State the number of lines below in which the word "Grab" appears. Nothing else belongs in the answer.

Collected data:
* * * * *
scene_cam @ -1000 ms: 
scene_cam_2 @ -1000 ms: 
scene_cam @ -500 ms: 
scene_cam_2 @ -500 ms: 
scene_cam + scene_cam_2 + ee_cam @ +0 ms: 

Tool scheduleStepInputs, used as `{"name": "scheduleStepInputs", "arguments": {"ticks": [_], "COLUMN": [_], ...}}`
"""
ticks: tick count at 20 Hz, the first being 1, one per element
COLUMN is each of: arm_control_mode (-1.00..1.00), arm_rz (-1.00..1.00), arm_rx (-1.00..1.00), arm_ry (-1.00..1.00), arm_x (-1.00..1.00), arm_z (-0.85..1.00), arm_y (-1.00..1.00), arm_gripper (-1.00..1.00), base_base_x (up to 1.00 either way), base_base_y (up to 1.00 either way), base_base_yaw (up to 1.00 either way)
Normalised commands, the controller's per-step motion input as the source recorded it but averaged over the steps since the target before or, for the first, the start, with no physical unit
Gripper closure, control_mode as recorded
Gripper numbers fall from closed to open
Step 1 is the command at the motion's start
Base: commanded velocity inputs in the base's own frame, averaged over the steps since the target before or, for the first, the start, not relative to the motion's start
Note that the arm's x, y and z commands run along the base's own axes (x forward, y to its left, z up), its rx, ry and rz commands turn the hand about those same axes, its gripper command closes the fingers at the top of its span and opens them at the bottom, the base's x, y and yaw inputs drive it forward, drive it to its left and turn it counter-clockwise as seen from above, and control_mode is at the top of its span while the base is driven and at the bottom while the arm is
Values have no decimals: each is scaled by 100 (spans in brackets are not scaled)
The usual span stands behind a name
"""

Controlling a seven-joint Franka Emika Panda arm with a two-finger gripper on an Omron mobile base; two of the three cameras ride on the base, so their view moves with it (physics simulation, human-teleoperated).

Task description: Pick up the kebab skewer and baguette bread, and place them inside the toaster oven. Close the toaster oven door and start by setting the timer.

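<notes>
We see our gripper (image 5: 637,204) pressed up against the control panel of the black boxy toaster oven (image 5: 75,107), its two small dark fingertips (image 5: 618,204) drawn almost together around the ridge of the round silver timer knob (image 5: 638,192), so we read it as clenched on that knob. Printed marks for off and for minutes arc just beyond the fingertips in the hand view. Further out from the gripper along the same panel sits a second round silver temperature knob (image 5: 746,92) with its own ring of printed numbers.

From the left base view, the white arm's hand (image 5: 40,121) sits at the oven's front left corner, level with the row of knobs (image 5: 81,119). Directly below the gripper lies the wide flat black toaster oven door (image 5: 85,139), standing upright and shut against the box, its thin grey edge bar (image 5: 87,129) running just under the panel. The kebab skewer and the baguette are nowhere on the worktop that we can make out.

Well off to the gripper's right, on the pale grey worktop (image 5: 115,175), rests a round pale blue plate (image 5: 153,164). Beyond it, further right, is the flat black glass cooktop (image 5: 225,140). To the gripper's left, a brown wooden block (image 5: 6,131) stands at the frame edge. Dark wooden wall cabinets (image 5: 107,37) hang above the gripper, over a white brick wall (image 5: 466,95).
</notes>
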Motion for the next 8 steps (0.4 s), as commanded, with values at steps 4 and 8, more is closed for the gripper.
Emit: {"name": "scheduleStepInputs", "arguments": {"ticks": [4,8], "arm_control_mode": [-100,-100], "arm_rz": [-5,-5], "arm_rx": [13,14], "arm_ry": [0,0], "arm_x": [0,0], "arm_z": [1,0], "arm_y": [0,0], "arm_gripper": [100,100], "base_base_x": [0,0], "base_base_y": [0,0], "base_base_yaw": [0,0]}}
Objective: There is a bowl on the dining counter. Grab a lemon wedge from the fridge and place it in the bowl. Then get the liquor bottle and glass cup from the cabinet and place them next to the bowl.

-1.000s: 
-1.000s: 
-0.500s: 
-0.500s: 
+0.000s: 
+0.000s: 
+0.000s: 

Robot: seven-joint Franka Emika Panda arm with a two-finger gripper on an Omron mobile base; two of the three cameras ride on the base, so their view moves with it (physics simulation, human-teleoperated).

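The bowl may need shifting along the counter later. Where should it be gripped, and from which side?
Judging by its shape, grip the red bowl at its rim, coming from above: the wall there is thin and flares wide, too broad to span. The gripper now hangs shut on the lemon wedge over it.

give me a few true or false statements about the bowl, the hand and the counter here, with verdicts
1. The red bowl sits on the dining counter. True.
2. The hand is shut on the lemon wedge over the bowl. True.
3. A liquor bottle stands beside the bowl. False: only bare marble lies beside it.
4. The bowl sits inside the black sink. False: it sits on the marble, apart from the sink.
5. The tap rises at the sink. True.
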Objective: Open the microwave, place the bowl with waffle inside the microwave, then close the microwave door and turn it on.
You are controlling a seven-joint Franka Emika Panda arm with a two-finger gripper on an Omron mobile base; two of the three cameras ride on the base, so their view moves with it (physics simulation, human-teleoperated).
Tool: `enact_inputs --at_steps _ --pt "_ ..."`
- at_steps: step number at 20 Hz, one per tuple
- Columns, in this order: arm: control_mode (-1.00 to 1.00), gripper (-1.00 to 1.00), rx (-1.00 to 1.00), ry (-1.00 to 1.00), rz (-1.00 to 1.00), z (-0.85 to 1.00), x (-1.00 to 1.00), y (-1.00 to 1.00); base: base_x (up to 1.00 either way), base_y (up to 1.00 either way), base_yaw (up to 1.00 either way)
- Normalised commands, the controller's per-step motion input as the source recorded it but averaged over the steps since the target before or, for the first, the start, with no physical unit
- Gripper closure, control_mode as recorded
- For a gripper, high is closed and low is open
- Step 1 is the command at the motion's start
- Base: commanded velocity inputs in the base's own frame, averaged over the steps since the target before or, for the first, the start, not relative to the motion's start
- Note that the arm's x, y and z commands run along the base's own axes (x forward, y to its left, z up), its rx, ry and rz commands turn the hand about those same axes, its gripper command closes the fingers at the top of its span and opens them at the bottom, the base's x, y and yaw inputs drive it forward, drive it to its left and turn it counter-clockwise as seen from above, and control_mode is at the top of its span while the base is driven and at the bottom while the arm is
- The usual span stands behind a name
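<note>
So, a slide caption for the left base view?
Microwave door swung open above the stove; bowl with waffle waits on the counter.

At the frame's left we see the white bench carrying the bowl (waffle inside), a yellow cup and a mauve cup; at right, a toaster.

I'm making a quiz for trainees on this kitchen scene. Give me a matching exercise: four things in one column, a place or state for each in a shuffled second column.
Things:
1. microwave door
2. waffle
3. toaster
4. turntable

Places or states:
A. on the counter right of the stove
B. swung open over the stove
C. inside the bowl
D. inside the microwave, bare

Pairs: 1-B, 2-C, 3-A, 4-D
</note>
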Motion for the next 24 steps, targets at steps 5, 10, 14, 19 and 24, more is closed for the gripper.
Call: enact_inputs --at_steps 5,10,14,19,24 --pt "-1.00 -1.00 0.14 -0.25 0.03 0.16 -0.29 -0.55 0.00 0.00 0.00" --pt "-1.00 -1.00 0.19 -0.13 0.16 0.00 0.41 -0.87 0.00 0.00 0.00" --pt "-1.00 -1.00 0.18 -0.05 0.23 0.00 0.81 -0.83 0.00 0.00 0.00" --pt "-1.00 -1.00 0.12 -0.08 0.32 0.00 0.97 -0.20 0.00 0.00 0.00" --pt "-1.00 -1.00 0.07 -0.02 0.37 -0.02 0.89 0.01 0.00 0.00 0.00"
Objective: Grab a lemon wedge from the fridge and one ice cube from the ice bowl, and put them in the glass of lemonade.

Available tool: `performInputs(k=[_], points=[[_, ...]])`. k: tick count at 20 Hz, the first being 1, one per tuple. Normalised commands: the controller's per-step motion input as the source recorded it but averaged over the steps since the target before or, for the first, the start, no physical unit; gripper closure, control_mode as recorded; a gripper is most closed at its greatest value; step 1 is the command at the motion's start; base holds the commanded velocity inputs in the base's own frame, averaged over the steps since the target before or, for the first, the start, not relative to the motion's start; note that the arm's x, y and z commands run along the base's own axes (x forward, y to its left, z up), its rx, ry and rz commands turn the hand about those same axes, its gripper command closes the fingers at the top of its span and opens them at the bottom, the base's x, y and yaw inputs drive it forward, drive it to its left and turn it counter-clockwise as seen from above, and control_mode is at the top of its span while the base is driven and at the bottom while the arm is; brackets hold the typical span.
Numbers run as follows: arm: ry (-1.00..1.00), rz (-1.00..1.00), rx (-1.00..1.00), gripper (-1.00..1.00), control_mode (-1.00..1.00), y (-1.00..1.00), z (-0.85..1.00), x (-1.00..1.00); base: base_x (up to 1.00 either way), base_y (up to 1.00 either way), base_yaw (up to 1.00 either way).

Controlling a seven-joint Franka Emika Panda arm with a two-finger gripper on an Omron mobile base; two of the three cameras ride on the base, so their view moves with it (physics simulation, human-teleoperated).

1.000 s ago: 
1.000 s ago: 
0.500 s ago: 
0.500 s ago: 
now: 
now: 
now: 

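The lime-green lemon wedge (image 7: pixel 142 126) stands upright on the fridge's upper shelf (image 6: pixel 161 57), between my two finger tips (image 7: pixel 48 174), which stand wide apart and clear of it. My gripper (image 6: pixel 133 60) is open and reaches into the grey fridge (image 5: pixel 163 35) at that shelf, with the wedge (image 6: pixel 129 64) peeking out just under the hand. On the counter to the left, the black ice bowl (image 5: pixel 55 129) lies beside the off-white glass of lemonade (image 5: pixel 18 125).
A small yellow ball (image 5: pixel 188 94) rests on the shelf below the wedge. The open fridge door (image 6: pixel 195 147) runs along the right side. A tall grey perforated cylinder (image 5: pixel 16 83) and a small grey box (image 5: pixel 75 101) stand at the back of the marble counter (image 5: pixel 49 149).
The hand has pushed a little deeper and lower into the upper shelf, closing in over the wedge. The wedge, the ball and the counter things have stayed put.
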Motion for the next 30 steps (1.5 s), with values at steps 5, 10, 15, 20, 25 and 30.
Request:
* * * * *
* Solution for this exercise
2